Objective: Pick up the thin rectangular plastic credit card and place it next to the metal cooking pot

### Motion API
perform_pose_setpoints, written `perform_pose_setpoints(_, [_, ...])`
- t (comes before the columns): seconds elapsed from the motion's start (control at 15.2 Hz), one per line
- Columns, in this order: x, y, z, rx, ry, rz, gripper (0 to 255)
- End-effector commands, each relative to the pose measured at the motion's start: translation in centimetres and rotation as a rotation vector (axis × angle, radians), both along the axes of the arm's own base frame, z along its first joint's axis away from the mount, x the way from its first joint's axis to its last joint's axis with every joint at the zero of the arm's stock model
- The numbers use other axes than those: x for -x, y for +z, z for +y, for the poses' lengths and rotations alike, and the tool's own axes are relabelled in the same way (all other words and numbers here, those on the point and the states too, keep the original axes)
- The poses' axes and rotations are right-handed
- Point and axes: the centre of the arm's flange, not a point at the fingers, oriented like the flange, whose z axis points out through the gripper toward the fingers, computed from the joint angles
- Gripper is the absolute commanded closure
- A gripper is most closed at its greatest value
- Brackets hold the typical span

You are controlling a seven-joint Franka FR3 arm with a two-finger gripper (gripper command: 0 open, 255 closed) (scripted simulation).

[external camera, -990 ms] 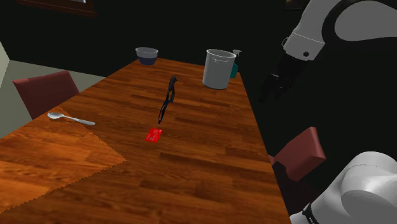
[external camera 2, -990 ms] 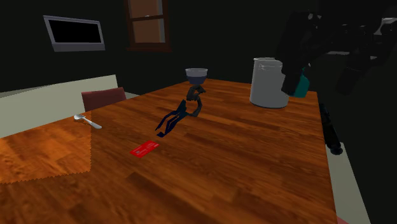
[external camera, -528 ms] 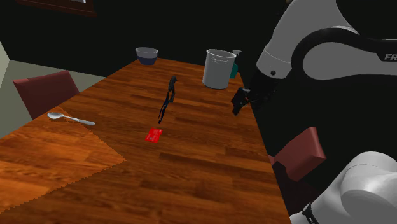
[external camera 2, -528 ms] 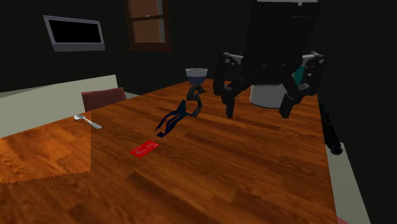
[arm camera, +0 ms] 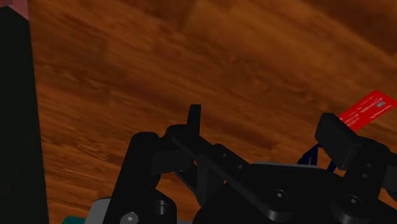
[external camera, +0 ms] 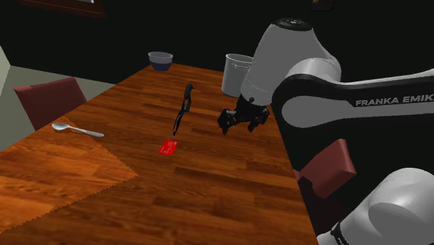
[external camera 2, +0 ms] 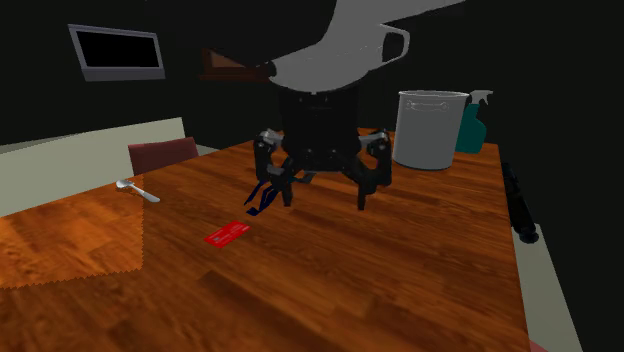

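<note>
A: The gripper [external camera: 239, 125], how does it stand?

B: Spread wide, both black fingers apart with nothing between them. It hangs low over the wooden tabletop [external camera: 229, 188], pointing down. In the second exterior view the tips come close to the wood, but I cannot tell whether they touch it.

A: And the card?

B: The red card [external camera: 167, 147] lies flat on the tabletop, apart from the gripper, toward the shoulder view's left and nearer that camera. It sits just off the near end of a long dark tool [external camera: 183, 108] and near the corner of an orange mat [external camera: 49, 174]. In the wrist view the red card [arm camera: 367, 109] shows beyond one finger, not between the two.

A: Where is the pot?

B: The pale grey pot [external camera 2: 432, 130] stands upright at the far end of the tabletop, well apart from the red card, with a teal spray bottle [external camera 2: 473, 122] just beside it. In the shoulder view the arm covers part of the pot.

A: Anything else on the wood?

B: A spoon [external camera: 76, 129] just past the mat's far edge, and a bowl [external camera: 161, 60] at the far end.
</note>
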Motion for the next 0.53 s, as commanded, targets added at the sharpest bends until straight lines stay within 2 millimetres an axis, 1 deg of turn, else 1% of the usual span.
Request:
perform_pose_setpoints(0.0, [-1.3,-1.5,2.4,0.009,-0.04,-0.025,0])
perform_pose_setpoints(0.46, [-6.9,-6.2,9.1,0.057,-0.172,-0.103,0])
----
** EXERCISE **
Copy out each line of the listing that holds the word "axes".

** SOLUTION FOR THIS TASK **
- End-effector commands, each relative to the pose measured at the motion's start: translation in centimetres and rotation as a rotation vector (axis × angle, radians), both along the axes of the arm's own base frame, z along its first joint's axis away from the mount, x the way from its first joint's axis to its last joint's axis with every joint at the zero of the arm's stock model
- The numbers use other axes than those: x for -x, y for +z, z for +y, for the poses' lengths and rotations alike, and the tool's own axes are relabelled in the same way (all other words and numbers here, those on the point and the states too, keep the original axes)
- The poses' axes and rotations are right-handed
- Point and axes: the centre of the arm's flange, not a point at the fingers, oriented like the flange, whose z axis points out through the gripper toward the fingers, computed from the joint angles

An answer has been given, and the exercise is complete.